Не исключено, что все возникшие проблемы были следствием банальной ошибки в категоризации: блестящего шоумена взяли и объявили социально-политическим рупором. Важной номинальной фигурой он был вовсе не из‐за песен, а сам по себе. Браун был черным, гордился этим и громко заявлял о себе; он был успешен и не стеснялся выставлять это напоказ в пору, когда даже самого кроткого и покладистого чернокожего запросто могли закрыть на ночь в кутузке. Это единственный аспект, где заносчивость Брауна действительно пошла во благо: он требовал положенный ему кусок американского пирога. Но как то, что уместно на сцене – дикая раскрепощенность, чрезмерная претенциозность, безбрежная страсть, – может вписаться в серый лабиринт повседневной жизни? Когда вдобавок к званию феноменального шоумена получаешь еще и титул пророка, самооценка рискует раздуться так, что хозяину становится с ней не совладать.
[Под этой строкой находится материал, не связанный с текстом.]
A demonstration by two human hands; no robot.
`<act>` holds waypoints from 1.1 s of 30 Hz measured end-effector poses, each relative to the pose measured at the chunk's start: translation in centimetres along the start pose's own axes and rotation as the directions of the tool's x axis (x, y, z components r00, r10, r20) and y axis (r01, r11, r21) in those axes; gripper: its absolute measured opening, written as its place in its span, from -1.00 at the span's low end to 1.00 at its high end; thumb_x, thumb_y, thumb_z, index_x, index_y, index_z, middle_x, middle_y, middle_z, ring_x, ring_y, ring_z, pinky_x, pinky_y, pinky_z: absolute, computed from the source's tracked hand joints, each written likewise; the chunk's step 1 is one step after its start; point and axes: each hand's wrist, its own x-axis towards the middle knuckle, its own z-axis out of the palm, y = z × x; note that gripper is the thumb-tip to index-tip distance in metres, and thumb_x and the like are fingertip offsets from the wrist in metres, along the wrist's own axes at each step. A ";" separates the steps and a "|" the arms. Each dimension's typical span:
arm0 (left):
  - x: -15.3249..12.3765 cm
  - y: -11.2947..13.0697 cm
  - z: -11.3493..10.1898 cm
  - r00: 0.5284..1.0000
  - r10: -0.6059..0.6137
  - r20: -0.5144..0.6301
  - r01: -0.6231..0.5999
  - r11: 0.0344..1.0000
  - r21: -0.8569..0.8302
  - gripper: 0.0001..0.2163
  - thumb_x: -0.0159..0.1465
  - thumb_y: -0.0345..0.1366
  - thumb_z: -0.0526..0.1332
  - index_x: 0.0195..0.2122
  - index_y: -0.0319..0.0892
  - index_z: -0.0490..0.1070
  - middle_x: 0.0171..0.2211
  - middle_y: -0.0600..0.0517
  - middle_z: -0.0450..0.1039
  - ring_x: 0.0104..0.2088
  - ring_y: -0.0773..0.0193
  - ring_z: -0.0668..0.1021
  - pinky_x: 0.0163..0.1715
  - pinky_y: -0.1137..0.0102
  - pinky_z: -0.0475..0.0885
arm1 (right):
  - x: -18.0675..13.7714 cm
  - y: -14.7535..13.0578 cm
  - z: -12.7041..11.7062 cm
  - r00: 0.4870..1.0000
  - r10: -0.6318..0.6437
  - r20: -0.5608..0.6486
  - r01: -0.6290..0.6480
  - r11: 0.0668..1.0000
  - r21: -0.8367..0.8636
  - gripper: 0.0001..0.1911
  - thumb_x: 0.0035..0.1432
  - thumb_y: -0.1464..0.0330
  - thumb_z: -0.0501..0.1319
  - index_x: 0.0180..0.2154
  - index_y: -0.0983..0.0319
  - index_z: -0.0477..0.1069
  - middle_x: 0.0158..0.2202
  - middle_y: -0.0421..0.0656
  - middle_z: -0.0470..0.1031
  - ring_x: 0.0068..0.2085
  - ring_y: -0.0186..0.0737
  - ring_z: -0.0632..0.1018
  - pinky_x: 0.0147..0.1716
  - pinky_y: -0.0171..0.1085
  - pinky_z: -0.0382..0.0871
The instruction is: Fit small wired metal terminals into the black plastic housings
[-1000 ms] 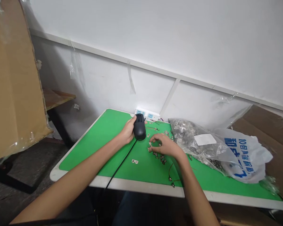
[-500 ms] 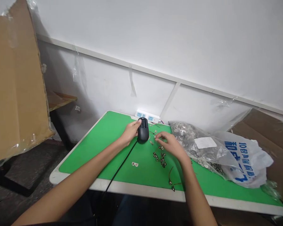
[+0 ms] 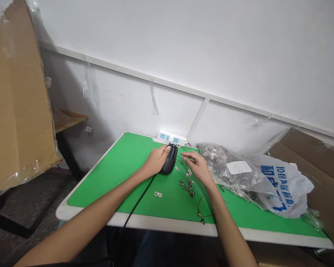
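Note:
My left hand point(image 3: 156, 160) is closed around a black mouse-shaped device point(image 3: 169, 166), its thumb along the upper part, where an open recess shows. A black cable point(image 3: 139, 200) runs from near its lower end over the table's front edge. To its right, my right hand point(image 3: 196, 165) has thumb and finger pinched around a small light metal piece, mostly hidden by the fingertips. Below this hand lies a cluster of small metal spring-like parts point(image 3: 190, 189) with thin brown wires. Small flat metal plates point(image 3: 158, 194) lie left of the cluster.
A green-topped table point(image 3: 100, 178) with a white rim stands against the wall. A white power strip point(image 3: 172, 138) lies at its back edge. Clear bags of metal parts point(image 3: 214, 155) and a white plastic bag point(image 3: 286, 185) fill the right side. Cardboard point(image 3: 19, 100) stands at left.
The device has tilted and come slightly lower, with my left hand wrapped further over its side. My right hand has shifted slightly up and left, its fingers still pinched. The view has moved slightly.

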 end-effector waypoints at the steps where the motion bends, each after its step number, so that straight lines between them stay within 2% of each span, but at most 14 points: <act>1: -0.1 0.2 0.0 1.000 0.013 0.012 -0.013 1.000 -0.011 -0.57 0.51 0.01 -0.06 -0.35 -0.13 0.38 -0.45 0.02 0.46 -0.42 0.18 0.46 -0.35 0.34 0.24 | -0.1 -0.1 0.2 1.000 0.008 -0.018 -0.008 1.000 0.012 -0.73 0.22 0.13 0.31 -0.17 0.12 0.67 -0.11 -0.06 0.67 -0.07 -0.03 0.63 -0.12 -0.08 0.54; 6: -0.1 0.6 0.1 0.998 0.042 0.052 -0.037 0.996 -0.087 -0.61 0.51 -0.02 -0.02 -0.26 -0.15 0.45 -0.34 0.00 0.55 -0.31 0.16 0.52 -0.26 0.34 0.30 | -0.2 -0.6 0.7 0.993 0.045 -0.111 -0.025 0.984 0.176 -0.77 0.12 0.14 0.43 -0.25 0.11 0.70 -0.15 -0.09 0.71 -0.08 -0.01 0.66 -0.06 -0.03 0.59; 11: -0.2 0.8 0.5 0.998 0.015 0.058 -0.006 0.987 -0.159 -0.63 0.50 -0.03 0.03 -0.25 -0.17 0.47 -0.32 0.01 0.57 -0.29 0.16 0.54 -0.27 0.37 0.34 | -0.1 -0.9 1.3 0.970 0.093 -0.223 -0.028 0.959 0.282 -0.75 0.09 0.12 0.46 -0.24 0.11 0.67 -0.20 -0.10 0.71 -0.08 0.00 0.67 -0.01 0.01 0.58; 14: -0.6 1.0 0.7 0.998 0.024 0.058 -0.013 0.983 -0.184 -0.63 0.50 -0.01 0.04 -0.16 -0.16 0.52 -0.27 0.00 0.60 -0.25 0.14 0.57 -0.23 0.36 0.39 | 0.1 -1.2 2.5 0.956 0.129 -0.263 -0.008 0.909 0.417 -0.69 0.06 0.08 0.48 -0.26 0.13 0.59 -0.09 -0.07 0.70 0.04 0.03 0.65 0.09 0.04 0.54; 17: -1.2 1.2 0.9 0.995 0.091 0.038 -0.083 0.980 -0.182 -0.63 0.52 -0.01 0.03 0.04 -0.13 0.50 -0.10 -0.03 0.63 -0.13 0.11 0.61 -0.12 0.33 0.45 | 0.0 -1.9 3.9 0.971 0.159 -0.181 -0.029 0.823 0.568 -0.63 0.02 0.05 0.50 -0.27 0.13 0.53 0.06 -0.05 0.66 0.14 0.04 0.62 0.15 0.04 0.52; 20: -1.7 1.1 0.9 0.989 0.146 0.012 -0.142 0.979 -0.147 -0.61 0.54 -0.01 -0.01 0.16 -0.08 0.44 -0.02 -0.06 0.60 -0.08 0.11 0.63 -0.08 0.32 0.47 | -0.5 -2.7 4.7 0.981 0.174 -0.086 -0.075 0.750 0.657 -0.60 -0.01 0.03 0.52 -0.28 0.10 0.51 0.00 -0.08 0.69 0.09 0.00 0.65 0.15 0.03 0.53; 26: -1.9 0.6 1.0 0.987 0.153 -0.055 -0.157 0.984 -0.084 -0.58 0.54 0.05 -0.08 -0.01 -0.13 0.43 -0.18 -0.07 0.58 -0.21 0.13 0.61 -0.18 0.31 0.47 | -1.3 -4.1 4.8 0.986 0.147 -0.071 -0.062 0.740 0.670 -0.63 0.01 0.05 0.52 -0.28 0.09 0.50 0.07 -0.06 0.66 0.21 0.05 0.59 0.26 0.09 0.44; 29: -1.8 0.4 1.0 0.989 0.138 -0.047 -0.142 0.986 -0.092 -0.56 0.54 0.08 -0.09 0.00 -0.14 0.40 -0.17 -0.08 0.58 -0.22 0.13 0.61 -0.21 0.31 0.47 | -1.4 -4.2 4.8 0.986 0.155 -0.059 -0.074 0.730 0.679 -0.64 0.01 0.07 0.52 -0.28 0.09 0.49 0.10 -0.07 0.65 0.22 0.04 0.58 0.27 0.08 0.44; 33: -2.0 0.3 0.9 0.988 0.149 -0.042 -0.152 0.985 -0.081 -0.56 0.54 0.06 -0.10 0.04 -0.14 0.39 -0.12 -0.10 0.59 -0.17 0.12 0.62 -0.16 0.29 0.48 | -1.5 -4.1 5.1 0.988 0.152 -0.042 -0.083 0.729 0.679 -0.65 0.02 0.06 0.51 -0.29 0.08 0.48 0.10 -0.09 0.65 0.24 0.01 0.57 0.28 0.05 0.44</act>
И вот в возрасте 52 лет Браун, который за всю жизнь к наркотикам, можно сказать, не притрагивался, совершенно внезапно нырнул с головой прямо в пучину наркотического безумия: он заработал тяжелую и усугублявшуюся зависимость от фенциклидина (в народе известного как «ангельская пыль») – вещества, которого избегали все, кроме самых отчаявшихся уличных торчков. Даже до наркозависимости казалось, что Браун всегда находился в движении – крутился, делая одновременно миллион дел, а к отдыху относился как к очередному пункту в списке задач. Неожиданное пристрастие к фенциклидину и постоянное повышение доз превратили и без того легендарную раздражительность Брауна в настоящую паранойю. Он считал, что ФБР установило жучки в деревьях на прилегающем к его дому участке, чтобы записывать, что он говорит. Давняя любовь к оружию эволюционировала в манию палить во что попало. Всякого рода вещи, которые десятилетиями удерживались под контролем (и в тайне), в одночасье выплеснулись на всеобщее обозрение.
В один прекрасный день такое размахивание пистолетом в наркотическом угаре обернулось для Брауна опасностью получить реальный срок. Он угрожал людям, которые, как ему показалось, воспользовались уборной в его офисе без разрешения, а потом долго пытался оторваться от местной полиции, протащив погоню через границу штата. Когда его наконец удалось остановить, Браун вышел из своего пикапа, развел исполинскими ручищами и затянул «Georgia on My Mind». К тому моменту Браун уже скатился в расистскую конспирологию, которую сам же некогда порицал. (В былые времена он предпочел бы вовсе промолчать, чем давить на жалость.) Когда его все же посадили, общественность встала на уши: как Соединенные Штаты могли упечь за решетку кого-то вроде Джеймса Брауна! В какой еще стране это видано? Расизм никуда не делся! На деле все было менее драматично и более низменно. Брауну откровенно повезло не загреметь в тюрьму намного раньше. За один только предыдущий год его арестовывали семь раз. Помимо случаев домашнего (и другого) насилия, которые для него были в порядке вещей, агрессивного поведения и уклонения от налогов, у него поднакопилось и других скелетов в шкафу. Десятилетиями всяческие неприглядности закапывались поглубже, спускались ему с рук и заворачивались в обертку из красивых слов.
Браун мог и не садиться в тюрьму: нужно было всего лишь подписать признание, и он отделался бы штрафом и показной реабилитацией. Но, согласно его заторможенной логике, лучше было казаться упрятанным за решетку мучеником, чем предстать перед поклонниками беспомощным наркоманом. А оказавшись в заключении, было лучше (и для продаж, и для его публичного образа) позорно напирать на свою расовую принадлежность и намекать на дискриминацию – хотя немало белых (включая его верного друга Термонда) делали все возможное, чтобы Браун остался на свободе. Он сам выбрал отправиться в тюрьму и извлечь выгоду из сложившейся дрянной ситуации, многозначительно подмигивая и сыпля намеками, что, мол, ни в жизнь никакая белая суперзвезда не подверглась бы подобным унижениям. Еще как-то раз Браун совершенно неубедительно пытался прикинуться «бедным цветным дурачком», чтобы не покрывать задолженности по налогам. (И там тоже не было никакого заговора – без сомнения, все, что хотела взыскать с него налоговая служба, было справедливо, а может, еще и мало.) В своем нелепом письме в Белый дом Браун изложил смехотворно софистические аргументы: «Уклоняться от налогов можно только умышленно. А я-то ведь необразованный черный парень из бедной семьи – куда мне до многоумных намерений». Письмо было настолько изворотливым, что само же и подрывало собственный посыл.